▸ **Task item**
Set down a faithful copy of every record, and skip the pictures in it.

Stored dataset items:
+ + +
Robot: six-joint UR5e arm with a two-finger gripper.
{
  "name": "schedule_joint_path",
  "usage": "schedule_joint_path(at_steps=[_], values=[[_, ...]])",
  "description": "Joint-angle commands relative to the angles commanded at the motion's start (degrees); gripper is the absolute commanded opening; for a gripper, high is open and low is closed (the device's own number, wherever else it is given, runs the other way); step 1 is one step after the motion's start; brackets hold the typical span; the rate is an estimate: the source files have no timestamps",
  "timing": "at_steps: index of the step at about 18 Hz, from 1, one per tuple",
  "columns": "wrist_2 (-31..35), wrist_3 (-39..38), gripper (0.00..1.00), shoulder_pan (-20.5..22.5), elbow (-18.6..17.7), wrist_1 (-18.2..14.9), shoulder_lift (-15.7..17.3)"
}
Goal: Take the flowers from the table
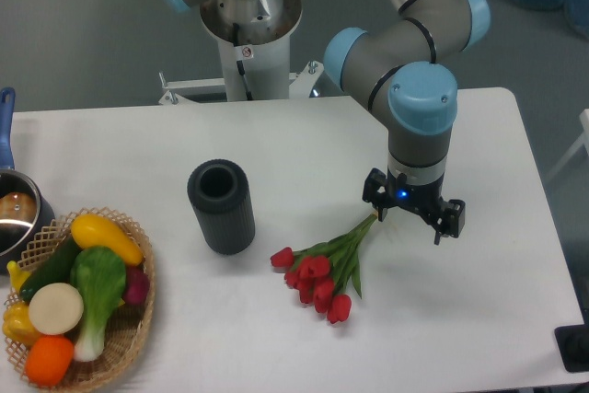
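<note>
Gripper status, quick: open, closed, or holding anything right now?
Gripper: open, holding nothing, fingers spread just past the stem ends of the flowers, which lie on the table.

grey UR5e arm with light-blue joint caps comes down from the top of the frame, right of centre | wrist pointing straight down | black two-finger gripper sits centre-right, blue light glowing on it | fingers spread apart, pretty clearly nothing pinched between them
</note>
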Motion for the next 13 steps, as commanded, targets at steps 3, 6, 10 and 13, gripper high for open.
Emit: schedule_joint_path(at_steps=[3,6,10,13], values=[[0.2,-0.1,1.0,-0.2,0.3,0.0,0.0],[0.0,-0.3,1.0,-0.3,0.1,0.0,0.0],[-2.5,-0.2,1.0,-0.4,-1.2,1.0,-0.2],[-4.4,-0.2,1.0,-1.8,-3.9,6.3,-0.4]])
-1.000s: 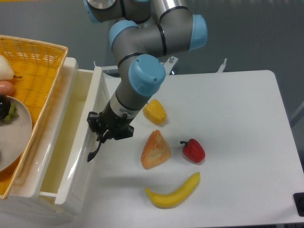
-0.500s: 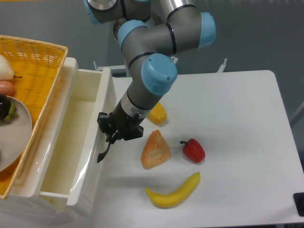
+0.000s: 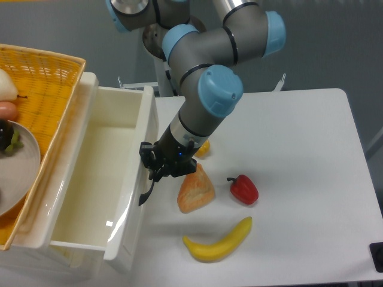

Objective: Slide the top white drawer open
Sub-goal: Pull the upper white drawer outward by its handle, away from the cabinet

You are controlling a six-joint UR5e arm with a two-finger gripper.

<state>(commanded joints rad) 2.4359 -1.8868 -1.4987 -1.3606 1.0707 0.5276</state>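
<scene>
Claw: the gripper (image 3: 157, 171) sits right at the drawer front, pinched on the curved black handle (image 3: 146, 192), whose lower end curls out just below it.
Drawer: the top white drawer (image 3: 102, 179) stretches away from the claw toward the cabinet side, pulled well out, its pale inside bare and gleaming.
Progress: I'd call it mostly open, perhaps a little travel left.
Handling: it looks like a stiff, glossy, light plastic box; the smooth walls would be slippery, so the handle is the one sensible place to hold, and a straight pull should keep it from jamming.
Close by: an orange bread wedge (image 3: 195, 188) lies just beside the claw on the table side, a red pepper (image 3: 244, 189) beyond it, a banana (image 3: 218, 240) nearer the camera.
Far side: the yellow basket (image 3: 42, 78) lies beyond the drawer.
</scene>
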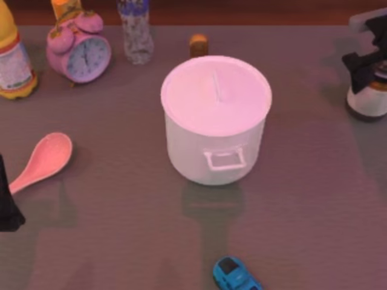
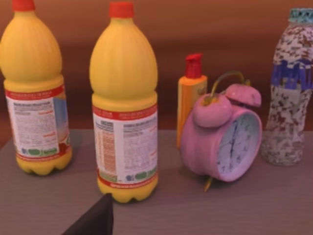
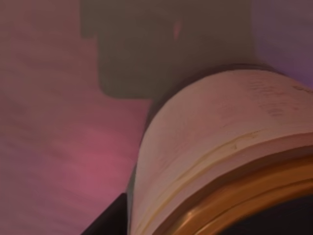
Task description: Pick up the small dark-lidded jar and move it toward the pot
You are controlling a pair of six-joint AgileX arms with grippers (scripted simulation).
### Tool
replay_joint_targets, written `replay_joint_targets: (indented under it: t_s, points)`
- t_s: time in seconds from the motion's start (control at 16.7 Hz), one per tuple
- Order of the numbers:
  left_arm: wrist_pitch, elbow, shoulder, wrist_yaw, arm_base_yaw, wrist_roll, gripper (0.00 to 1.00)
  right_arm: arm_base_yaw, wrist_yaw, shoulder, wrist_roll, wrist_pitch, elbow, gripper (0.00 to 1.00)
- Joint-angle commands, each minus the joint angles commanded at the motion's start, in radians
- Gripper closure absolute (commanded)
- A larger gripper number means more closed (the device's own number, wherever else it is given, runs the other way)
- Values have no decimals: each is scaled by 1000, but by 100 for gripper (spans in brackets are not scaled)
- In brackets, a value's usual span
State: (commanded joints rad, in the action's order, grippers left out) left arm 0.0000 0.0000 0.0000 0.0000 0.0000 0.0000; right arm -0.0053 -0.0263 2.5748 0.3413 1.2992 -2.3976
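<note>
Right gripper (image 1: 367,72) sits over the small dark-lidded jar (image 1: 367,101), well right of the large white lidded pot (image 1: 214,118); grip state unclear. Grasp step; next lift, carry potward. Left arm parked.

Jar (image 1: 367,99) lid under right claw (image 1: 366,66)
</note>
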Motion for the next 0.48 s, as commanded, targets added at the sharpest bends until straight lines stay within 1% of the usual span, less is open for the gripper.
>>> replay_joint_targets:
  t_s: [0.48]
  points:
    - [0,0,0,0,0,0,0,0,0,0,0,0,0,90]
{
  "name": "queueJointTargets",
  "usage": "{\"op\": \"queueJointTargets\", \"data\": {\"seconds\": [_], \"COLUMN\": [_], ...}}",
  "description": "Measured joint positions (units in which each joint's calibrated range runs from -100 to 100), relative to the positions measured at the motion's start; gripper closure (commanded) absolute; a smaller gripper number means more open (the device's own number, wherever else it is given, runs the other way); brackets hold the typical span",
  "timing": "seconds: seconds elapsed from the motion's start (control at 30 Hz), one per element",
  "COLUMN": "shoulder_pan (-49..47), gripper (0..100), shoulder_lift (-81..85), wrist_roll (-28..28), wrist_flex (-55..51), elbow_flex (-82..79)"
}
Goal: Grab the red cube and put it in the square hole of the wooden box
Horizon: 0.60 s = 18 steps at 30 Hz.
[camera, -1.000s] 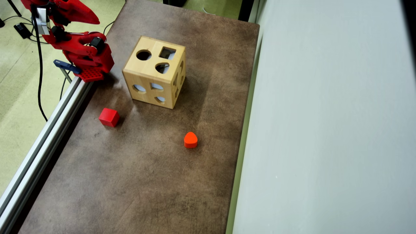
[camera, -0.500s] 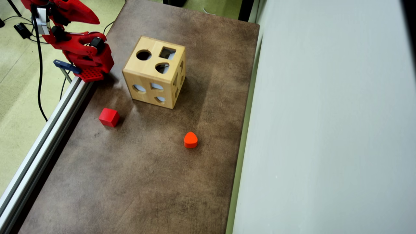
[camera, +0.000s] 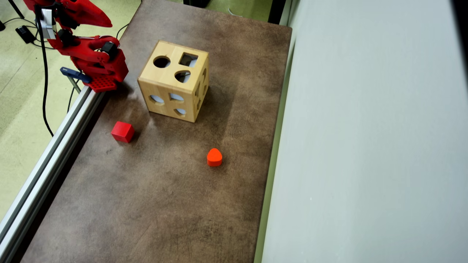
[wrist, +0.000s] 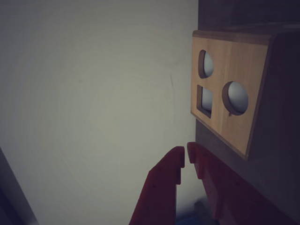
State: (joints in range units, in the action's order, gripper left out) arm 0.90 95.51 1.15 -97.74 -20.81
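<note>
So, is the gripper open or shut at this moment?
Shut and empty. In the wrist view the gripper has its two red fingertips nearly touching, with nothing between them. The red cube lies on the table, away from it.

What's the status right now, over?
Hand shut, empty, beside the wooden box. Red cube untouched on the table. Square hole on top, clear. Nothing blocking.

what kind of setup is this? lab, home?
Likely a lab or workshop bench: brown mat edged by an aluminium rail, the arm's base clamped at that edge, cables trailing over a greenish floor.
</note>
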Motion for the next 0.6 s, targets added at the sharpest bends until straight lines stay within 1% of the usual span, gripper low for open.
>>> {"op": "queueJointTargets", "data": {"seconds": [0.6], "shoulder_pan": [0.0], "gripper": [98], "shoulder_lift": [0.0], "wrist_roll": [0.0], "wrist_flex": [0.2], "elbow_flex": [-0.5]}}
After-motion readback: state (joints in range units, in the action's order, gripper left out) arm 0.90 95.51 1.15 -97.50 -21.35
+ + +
▸ **Result of this exercise**
Robot: six-joint UR5e arm with a two-finger gripper.
{
  "name": "schedule_joint_path",
  "usage": "schedule_joint_path(at_steps=[_], values=[[_, ...]])",
  "description": "Joint-angle commands relative to the angles commanded at the motion's start (degrees); gripper is the absolute commanded opening; for a gripper, high is open and low is closed (the device's own number, wherever else it is given, runs the other way); step 1 is one step after the motion's start; brackets hold the typical span; the rate is an estimate: the source files have no timestamps",
  "timing": "at_steps: index of the step at about 18 Hz, from 1, one per tuple",
  "columns": "wrist_2 (-31..35), wrist_3 (-39..38), gripper (0.00..1.00), shoulder_pan (-20.5..22.5), elbow (-18.6..17.7), wrist_1 (-18.2..14.9), shoulder_lift (-15.7..17.3)"
}
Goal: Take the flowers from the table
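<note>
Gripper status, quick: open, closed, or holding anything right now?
Gripper: open, holding nothing, fingers spread just past the stem ends of the flowers, which lie on the table.

grey UR5e arm with light-blue joint caps comes down from the top of the frame, right of centre | wrist pointing straight down | black two-finger gripper sits centre-right, blue light glowing on it | fingers spread apart, pretty clearly nothing pinched between them
</note>
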Motion for the next 13 steps, as commanded, targets at steps 3, 6, 10 and 13, gripper high for open.
Emit: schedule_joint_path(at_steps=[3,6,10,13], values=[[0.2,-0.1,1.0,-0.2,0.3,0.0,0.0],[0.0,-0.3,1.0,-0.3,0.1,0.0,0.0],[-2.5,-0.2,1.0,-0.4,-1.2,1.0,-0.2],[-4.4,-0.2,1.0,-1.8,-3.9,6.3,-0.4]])
-1.000s: 
-0.500s: 
+0.000s: 

Objective: Slide the top white drawer open
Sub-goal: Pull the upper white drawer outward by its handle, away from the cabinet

You are controlling a six-joint UR5e arm with a two-finger gripper.

<state>(commanded joints rad) 2.4359 -1.8868 -1.4987 -1.3606 1.0707 0.5276</state>
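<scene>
Claw: the gripper (image 3: 157, 171) sits right at the drawer front, pinched on the curved black handle (image 3: 146, 192), whose lower end curls out just below it.
Drawer: the top white drawer (image 3: 102, 179) stretches away from the claw toward the cabinet side, pulled well out, its pale inside bare and gleaming.
Progress: I'd call it mostly open, perhaps a little travel left.
Handling: it looks like a stiff, glossy, light plastic box; the smooth walls would be slippery, so the handle is the one sensible place to hold, and a straight pull should keep it from jamming.
Close by: an orange bread wedge (image 3: 195, 188) lies just beside the claw on the table side, a red pepper (image 3: 244, 189) beyond it, a banana (image 3: 218, 240) nearer the camera.
Far side: the yellow basket (image 3: 42, 78) lies beyond the drawer.
</scene>
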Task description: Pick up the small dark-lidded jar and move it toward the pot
You are controlling a pair of six-joint AgileX arms with grippers (scripted simulation).
### Tool
replay_joint_targets, written `replay_joint_targets: (indented under it: t_s, points)`
- t_s: time in seconds from the motion's start (control at 16.7 Hz), one per tuple
- Order of the numbers:
  left_arm: wrist_pitch, elbow, shoulder, wrist_yaw, arm_base_yaw, wrist_roll, gripper (0.00 to 1.00)
  right_arm: arm_base_yaw, wrist_yaw, shoulder, wrist_roll, wrist_pitch, elbow, gripper (0.00 to 1.00)
- Joint-angle commands, each minus the joint angles commanded at the motion's start, in radians
- Gripper closure absolute (commanded)
- A larger gripper number means more closed (the device's own number, wherever else it is given, runs the other way)
- Values have no decimals: each is scaled by 1000, but by 100 for gripper (spans in brackets are not scaled)
- In brackets, a value's usual span
State: (commanded joints rad, in the action's order, grippers left out) left arm 0.0000 0.0000 0.0000 0.0000 0.0000 0.0000; right arm -0.0053 -0.0263 2.5748 0.3413 1.2992 -2.3976
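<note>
Right gripper (image 1: 367,72) sits over the small dark-lidded jar (image 1: 367,101), well right of the large white lidded pot (image 1: 214,118); grip state unclear. Grasp step; next lift, carry potward. Left arm parked.

Jar (image 1: 367,99) lid under right claw (image 1: 366,66)
</note>
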Motion for the next 0.48 s, as commanded, targets added at the sharpest bends until straight lines stay within 1% of the usual span, less is open for the gripper.
>>> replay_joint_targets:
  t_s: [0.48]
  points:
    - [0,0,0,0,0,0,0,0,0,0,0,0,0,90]
{
  "name": "queueJointTargets",
  "usage": "{\"op\": \"queueJointTargets\", \"data\": {\"seconds\": [_], \"COLUMN\": [_], ...}}",
  "description": "Measured joint positions (units in which each joint's calibrated range runs from -100 to 100), relative to the positions measured at the motion's start; gripper closure (commanded) absolute; a smaller gripper number means more open (the device's own number, wherever else it is given, runs the other way); brackets hold the typical span",
  "timing": "seconds: seconds elapsed from the motion's start (control at 30 Hz), one per element",
  "COLUMN": "shoulder_pan (-49..47), gripper (0..100), shoulder_lift (-81..85), wrist_roll (-28..28), wrist_flex (-55..51), elbow_flex (-82..79)"
}
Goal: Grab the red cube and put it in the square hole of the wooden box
Horizon: 0.60 s = 18 steps at 30 Hz.
[camera, -1.000s] 
[camera, -0.500s] 
[camera, +0.000s] 
[wrist, +0.000s] 
State: (joints in range units, in the action's order, gripper left out) arm 0.90 95.51 1.15 -97.74 -20.81
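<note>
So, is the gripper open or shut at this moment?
Shut and empty. In the wrist view the gripper has its two red fingertips nearly touching, with nothing between them. The red cube lies on the table, away from it.

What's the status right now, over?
Hand shut, empty, beside the wooden box. Red cube untouched on the table. Square hole on top, clear. Nothing blocking.

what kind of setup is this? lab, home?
Likely a lab or workshop bench: brown mat edged by an aluminium rail, the arm's base clamped at that edge, cables trailing over a greenish floor.
</note>
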Motion for the next 0.6 s, targets added at the sharpest bends until straight lines stay within 1% of the usual span, gripper low for open.
>>> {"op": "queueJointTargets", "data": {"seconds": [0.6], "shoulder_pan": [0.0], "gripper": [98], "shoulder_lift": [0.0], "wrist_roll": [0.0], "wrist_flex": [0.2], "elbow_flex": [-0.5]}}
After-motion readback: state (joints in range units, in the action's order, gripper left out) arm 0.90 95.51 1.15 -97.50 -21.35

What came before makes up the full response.